#### PROBLEM DETAILS
Once you find the line containing "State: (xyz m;", please retype it and every line after it to the end of the entries, exactly and with nothing added.

[Recorded data]
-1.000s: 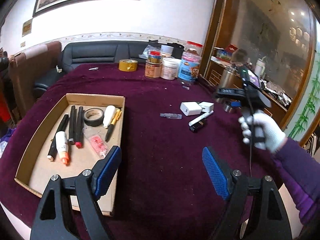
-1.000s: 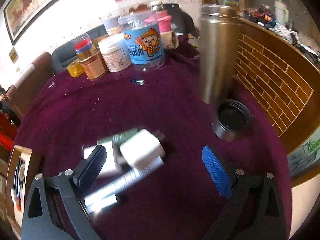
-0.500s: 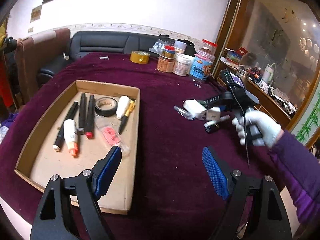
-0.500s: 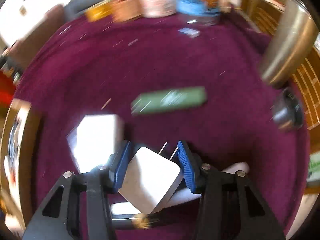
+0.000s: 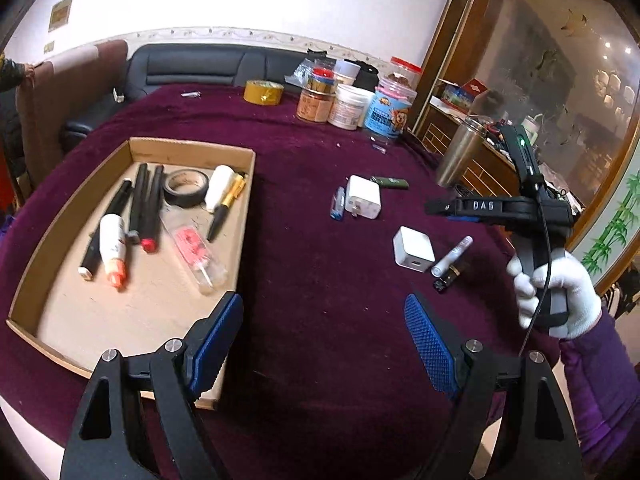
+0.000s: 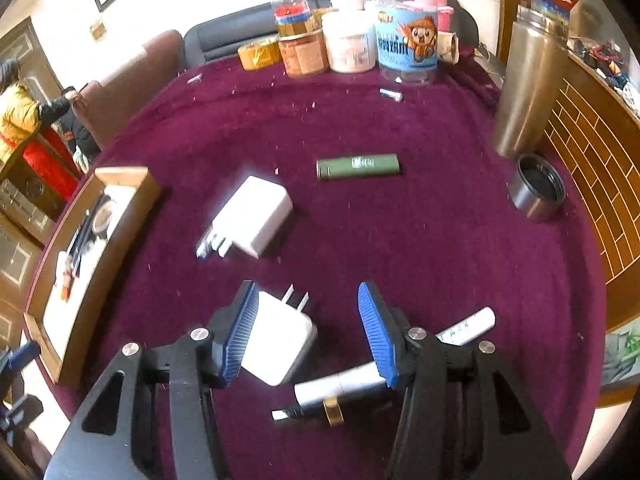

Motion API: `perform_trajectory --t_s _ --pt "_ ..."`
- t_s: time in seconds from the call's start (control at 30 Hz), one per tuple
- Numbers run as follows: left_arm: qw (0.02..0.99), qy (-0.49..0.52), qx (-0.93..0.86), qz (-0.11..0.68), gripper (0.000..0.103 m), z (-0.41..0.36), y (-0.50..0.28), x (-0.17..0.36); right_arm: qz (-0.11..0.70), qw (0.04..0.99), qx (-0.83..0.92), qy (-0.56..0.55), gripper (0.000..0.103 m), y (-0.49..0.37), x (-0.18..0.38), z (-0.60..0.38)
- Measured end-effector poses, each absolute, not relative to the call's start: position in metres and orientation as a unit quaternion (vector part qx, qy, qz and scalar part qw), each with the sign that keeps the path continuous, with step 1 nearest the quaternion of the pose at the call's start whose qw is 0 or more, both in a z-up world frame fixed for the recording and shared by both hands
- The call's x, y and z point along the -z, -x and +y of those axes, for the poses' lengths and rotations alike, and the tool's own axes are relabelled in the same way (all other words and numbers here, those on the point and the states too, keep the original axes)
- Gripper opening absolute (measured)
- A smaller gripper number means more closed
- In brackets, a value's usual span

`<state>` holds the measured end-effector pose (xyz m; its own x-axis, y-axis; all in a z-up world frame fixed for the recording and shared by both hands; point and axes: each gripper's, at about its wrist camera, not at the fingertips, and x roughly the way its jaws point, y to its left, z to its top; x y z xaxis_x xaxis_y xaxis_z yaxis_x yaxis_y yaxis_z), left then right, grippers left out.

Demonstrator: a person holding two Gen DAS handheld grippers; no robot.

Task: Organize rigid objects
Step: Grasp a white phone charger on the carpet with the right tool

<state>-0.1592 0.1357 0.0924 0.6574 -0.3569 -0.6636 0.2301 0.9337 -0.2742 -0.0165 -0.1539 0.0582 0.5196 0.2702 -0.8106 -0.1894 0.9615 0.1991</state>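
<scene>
A small white charger (image 6: pixel 280 344) lies on the purple tablecloth between the jaws of my right gripper (image 6: pixel 308 292). It rests against the left pad, and a gap separates it from the right pad as the jaws are opening. In the left wrist view the same charger (image 5: pixel 414 250) sits below the right gripper (image 5: pixel 444 212), which a gloved hand holds. A bigger white charger (image 6: pixel 256 216), a green cylinder (image 6: pixel 358 166) and a white tube (image 6: pixel 466 330) lie nearby. My left gripper (image 5: pixel 322 308) hangs open and empty beside the cardboard tray (image 5: pixel 192 148), which holds pens, tape and tubes.
Several jars (image 5: pixel 352 106) and a yellow tape roll (image 5: pixel 264 92) stand at the table's far side. A steel flask (image 6: pixel 528 92) and its cap (image 6: pixel 538 192) sit by the right edge, against a wooden brick-pattern wall. A silver tube (image 6: pixel 344 386) lies under the right finger.
My right gripper went from wide open to narrow around the small charger. The charger now lies nearer, apart from the bigger one. The left gripper barely moved.
</scene>
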Motion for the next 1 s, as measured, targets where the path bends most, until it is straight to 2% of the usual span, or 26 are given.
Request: perform_trajectory --t_s 0.6,0.7,0.83,0.9,1.0 --pt "0.904 0.089 0.141 0.393 0.079 0.139 0.159 -0.083 0.512 0.837 -0.153 -0.123 0.052 0.022 -0.022 -0.14" --pt "0.905 0.091 0.14 0.391 0.079 0.141 0.16 -0.083 0.513 0.836 -0.148 -0.128 0.058 0.02 -0.019 -0.135" --pt "0.907 0.089 0.137 0.388 0.079 0.144 0.162 -0.084 0.509 0.843 -0.134 -0.11 0.06 0.02 -0.019 -0.125" --pt "0.907 0.088 0.136 0.388 0.079 0.144 0.162 -0.084 0.508 0.845 -0.13 -0.105 0.067 0.02 -0.019 -0.121" --pt "0.906 0.09 0.137 0.39 0.079 0.144 0.162 -0.082 0.507 0.85 -0.116 -0.087 0.067 0.018 -0.018 -0.112"
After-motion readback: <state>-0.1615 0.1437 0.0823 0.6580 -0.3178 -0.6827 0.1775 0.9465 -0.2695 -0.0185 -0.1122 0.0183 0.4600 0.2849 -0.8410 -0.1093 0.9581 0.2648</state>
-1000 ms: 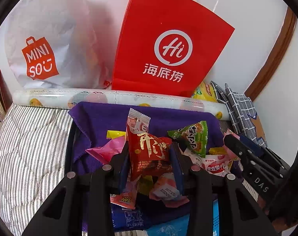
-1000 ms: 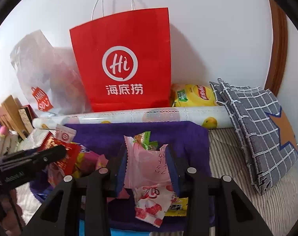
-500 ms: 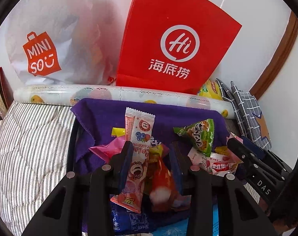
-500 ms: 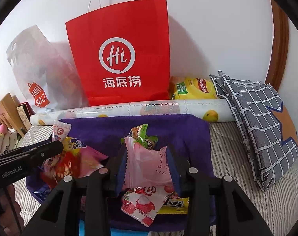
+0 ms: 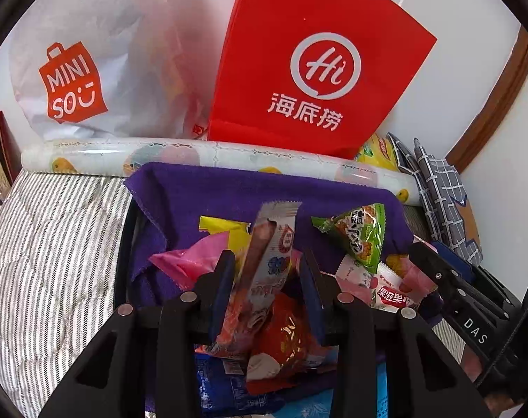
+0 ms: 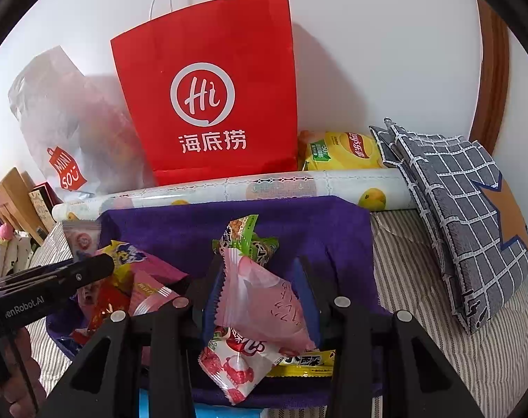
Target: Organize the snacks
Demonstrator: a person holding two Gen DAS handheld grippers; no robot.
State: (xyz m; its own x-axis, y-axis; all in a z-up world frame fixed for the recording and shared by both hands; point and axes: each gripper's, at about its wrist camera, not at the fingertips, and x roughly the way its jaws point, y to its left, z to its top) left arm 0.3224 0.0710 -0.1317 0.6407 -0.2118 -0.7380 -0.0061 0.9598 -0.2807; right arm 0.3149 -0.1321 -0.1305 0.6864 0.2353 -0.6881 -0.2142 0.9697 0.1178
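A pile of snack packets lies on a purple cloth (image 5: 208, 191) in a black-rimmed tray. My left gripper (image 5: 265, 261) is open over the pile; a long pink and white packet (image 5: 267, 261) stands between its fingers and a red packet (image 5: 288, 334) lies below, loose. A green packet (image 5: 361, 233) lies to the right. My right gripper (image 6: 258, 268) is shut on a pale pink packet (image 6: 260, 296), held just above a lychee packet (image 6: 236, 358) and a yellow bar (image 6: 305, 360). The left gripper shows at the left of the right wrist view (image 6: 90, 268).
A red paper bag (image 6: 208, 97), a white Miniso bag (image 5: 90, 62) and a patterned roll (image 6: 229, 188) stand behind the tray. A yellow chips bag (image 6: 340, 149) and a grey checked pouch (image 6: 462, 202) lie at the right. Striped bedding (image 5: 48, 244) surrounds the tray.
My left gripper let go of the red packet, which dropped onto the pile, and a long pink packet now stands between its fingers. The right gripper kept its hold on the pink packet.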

#### TASK RESULT
State: (xyz m; its own x-axis, y-axis; all in a z-up world frame fixed for the recording and shared by both hands; point and axes: each gripper's, at about its wrist camera, not at the fingertips, and x roughly the way its jaws point, y to its left, z to its top) left arm 0.3224 0.0710 -0.1317 0.6407 -0.2118 -0.7380 -0.0061 0.9598 -0.2807; right arm 0.3149 -0.1321 -0.1305 0.6864 0.2353 -0.6881 -0.2142 0.9697 0.1178
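A pile of snack packets lies on a purple cloth (image 5: 208, 191) in a black-rimmed tray. My left gripper (image 5: 265, 261) is open over the pile; a long pink and white packet (image 5: 267, 261) stands between its fingers and a red packet (image 5: 288, 334) lies below, loose. A green packet (image 5: 361, 233) lies to the right. My right gripper (image 6: 258, 268) is shut on a pale pink packet (image 6: 260, 296), held just above a lychee packet (image 6: 236, 358) and a yellow bar (image 6: 305, 360). The left gripper shows at the left of the right wrist view (image 6: 90, 268).
A red paper bag (image 6: 208, 97), a white Miniso bag (image 5: 90, 62) and a patterned roll (image 6: 229, 188) stand behind the tray. A yellow chips bag (image 6: 340, 149) and a grey checked pouch (image 6: 462, 202) lie at the right. Striped bedding (image 5: 48, 244) surrounds the tray.
My left gripper let go of the red packet, which dropped onto the pile, and a long pink packet now stands between its fingers. The right gripper kept its hold on the pink packet.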

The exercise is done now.